Руны - страница 60
В Альфгейме эта новость вызвала оживленное обсуждение. Сильвия и Кети Фернштейн всегда дружили, а Гоэнфельс знал, как близко принимал к сердцу друг его юности вопрос о будущем старинного родового поместья. Теперь оно оставалось за семьей, только сына заменял зять. В душе министра шевелилось горькое чувство, когда он с обычным спокойствием поздравлял Курта; его Гунтерсбергу было суждено перейти в чужие руки. Ближайший наследник отказался от своих прав. Это был рок; очевидно, Бернгард, как и его отец, был не совсем нормален; его брак с Гильдур Эриксен лишал его родового имения, майорат переходил к дальним родственникам, которых Гоэнфельс почти не знал и которые даже не носили его фамилии; старинный род кончался с ним и его племянником.
Во время этого визита о Бернгарде почти не говорили. Курт извинился перед хозяином за товарища, сославшись на какой-то предлог, принц принял его из вежливости, так как и не надеялся видеть молодого Гоэнфельса в Альфгейме, пока там был министр. Последний не вспоминал даже имени племянника, Сильвия сказала о двоюродном брате лишь несколько слов вскользь, умолчав о вчерашней встрече в Исдале.
Несколько дней спустя, в воскресенье, Бернгард пришел утром с Куртом в Рансдаль. К ним присоединился Филипп Редер, чтобы вместе идти в церковь. Он никогда не пропускал воскресной службы, хотя не понимал ни слова из проповеди на норвежском языке; но он целый час сидел на церковной скамейке рядом с Ингой Лундгрен, и это было щедрым вознаграждением. Было еще слишком рано, и Бернгард сначала пошел к Гаральду Торвику, получившему отпуск на все время, пока «Орел» стоял на якоре, и жившему у матери. Упрямый норвежец не являлся в Эдсвикен; вероятно, он ждал, чтобы сначала пришли к нему. Бернгард решил доставить ему это удовольствие и отправился к Гаральду, но рассчитал свой визит так, чтобы обедня могла послужить ему предлогом сократить его и уйти через какие-нибудь четверть часа.
Филиппу Редеру это пришлось очень кстати. Оставшись с глазу на глаз с Куртом, он заговорил торжественным тоном:
— Хорошо, что мы, наконец, одни, Курт! Мне нужно поговорить с тобой об одном весьма странном деле. Ты позволил себе удивительные вещи! Покорнейше прошу тебя объясниться!
— Что случилось? Удивительные вещи? Объясниться? Смысл твоих речей совершенно неясен для меня.
— Мне хочется надеяться, что тут только недоразумение, — взволнованно продолжал Филипп. — Во-первых, что ты наговорил Христиану Кунцу о моих болезнях? Если я и был болен, то исключительно душевно, а этот мальчик вдруг приносит мне какую-то мазь для втирания от рансдальского доктора, и уверяет, что это превосходное средство от ревматизма — его отец всегда и употребляет ее… У меня никогда не было ревматизма, и вообще я совершенно здоров. Что это тебе взбрело в голову?

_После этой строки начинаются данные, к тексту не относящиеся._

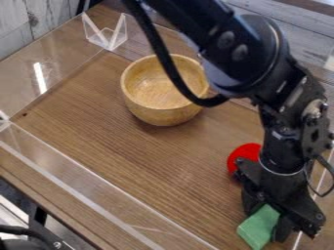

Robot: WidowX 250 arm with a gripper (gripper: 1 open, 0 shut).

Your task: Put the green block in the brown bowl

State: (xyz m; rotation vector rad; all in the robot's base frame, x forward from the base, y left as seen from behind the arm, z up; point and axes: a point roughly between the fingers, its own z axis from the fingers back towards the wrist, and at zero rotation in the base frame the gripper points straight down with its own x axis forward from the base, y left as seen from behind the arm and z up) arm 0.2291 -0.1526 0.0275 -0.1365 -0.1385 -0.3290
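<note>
- The block (pixel 263 227) sits at the near right corner of the tabletop (pixel 117 171), directly under the pincer (pixel 278 217), which points almost straight down onto it.
- The pincer is clenched on the block: its black fingers straddle the far, upper end, and the green shows below and to the left of them.
- The block's long axis runs from the pincer toward the near-left edge, tilted, so the free end hangs lower and nearer the camera. Whether that end touches the wood I cannot tell.
- A red toy (pixel 245 158) lies just behind the pincer, close to the wrist, possibly touching it.
- The bowl (pixel 164 89) stands well apart, up and left of the pincer, in the middle of the tabletop, empty and upright.
- My judgement: the coming move is a lift, then a carry diagonally away-left to the bowl; the block needs turning or tipping so its length goes in past the rim rather than bridging it.
- The arm (pixel 241 59) arches over the bowl's right side, so the path runs beneath it.
</note>
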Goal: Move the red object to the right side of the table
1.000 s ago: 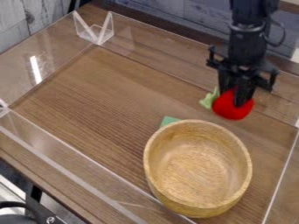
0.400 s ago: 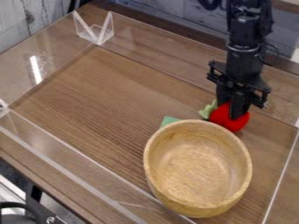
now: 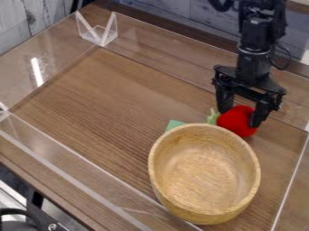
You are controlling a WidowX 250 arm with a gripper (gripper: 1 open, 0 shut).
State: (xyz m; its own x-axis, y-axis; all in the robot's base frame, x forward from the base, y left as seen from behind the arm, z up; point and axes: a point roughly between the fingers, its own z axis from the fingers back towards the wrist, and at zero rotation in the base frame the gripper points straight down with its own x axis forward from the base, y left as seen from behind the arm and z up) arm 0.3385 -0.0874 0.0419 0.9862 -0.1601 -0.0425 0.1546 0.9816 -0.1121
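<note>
The release step looks to be in hand: the claw (image 3: 248, 110) stands spread wide, its fingers either side of the red ball (image 3: 238, 120) and holding nothing. The small, soft-looking ball with its green leaf rests on the table (image 3: 108, 99), just beyond the wooden bowl (image 3: 204, 171), a big, pale, smooth-turned thing. Next, a straight lift clear seems called for

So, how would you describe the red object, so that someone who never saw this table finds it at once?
Find the large wooden bowl near the front of the table. Just behind its far right rim, under the open black gripper, sits the red object. It is small, round and bright red with a green leaf, the only red thing here.
</note>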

Губы молодого моряка подозрительно дрогнули; он отчетливо помнил, как убеждал наивного Христиана в поразительном сходстве ревматизма с мировой скорбью, но к таким последствиям не был подготовлен. Он сочувственно покачал головой и произнес:
— Вот что значит говорить с необразованным человеком о высоких материях! Я хотел объяснить Христиану твою мировую скорбь, а он спутал ее с ревматизмом. Должно быть, это единственная болезнь, которую он знает. Но, собственно говоря, трогательно с его стороны, что он старается помочь тебе. Я бы уже из одной благодарности применил его мазь; может быть, она помогает и в случаях тяжелых душевных заболеваний.

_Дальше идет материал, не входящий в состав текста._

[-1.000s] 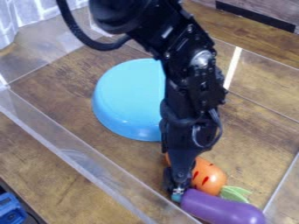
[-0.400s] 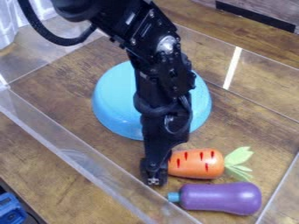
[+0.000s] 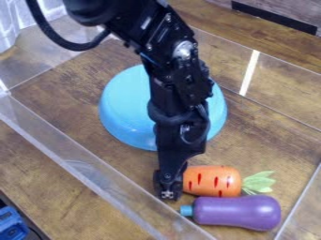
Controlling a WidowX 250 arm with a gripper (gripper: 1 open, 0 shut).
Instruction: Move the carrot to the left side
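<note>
Orange carrot [image 3: 213, 181] beside jaws [image 3: 170, 186], no readable text or labels.
Carrot on brown bench [image 3: 69, 94], just above purple eggplant [image 3: 236, 212] in view, near blue plate [image 3: 126, 108]; jaws wide open, hold on carrot unclear.

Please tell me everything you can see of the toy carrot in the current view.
The toy carrot is stubby and rounded, glossy orange like plastic, with short dark red marks and a light green leafy top. It lies on its side on the brown wood-look surface, leaves toward the right of the picture, just behind the toy eggplant. Its blunt end is beside the black fingers, which partly hide it; whether they touch is unclear.
</note>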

— Пожалуйста, без насмешек! Я вообще больше не верю тебе; ты в высшей степени странно вел себя по отношению ко мне и фрейлейн Лундгрен, и переводил ей выражения, которых я совсем не говорил. Ты просто извращал мои слова!
— Откуда же ты знаешь это? — перебил его Курт, — неужели ты вдруг постиг тайны норвежского языка? Ты ведь не мог заучить даже несколько слов, а в пасторате никто не говорит по-немецки.
— Но ведь Христиан говорит на обоих языках и переводит дословно; об этом мне сказала фрейлейн Лундгрен.
— Ах, вот в чем дело!
Теперь моряку стала ясна связь между обстоятельствами. В последнее время у Инги появились сомнения, и она добралась до истины, воспользовавшись помощью Христиана, часто приходившего с поручениями своего хозяина из Эдсвикена. Конечно, Редер был подвергнут допросу относительно того, что именно он говорил и что было сказано ему, и тут-то и выплыли на свет Божий «вольные» переводы Курта.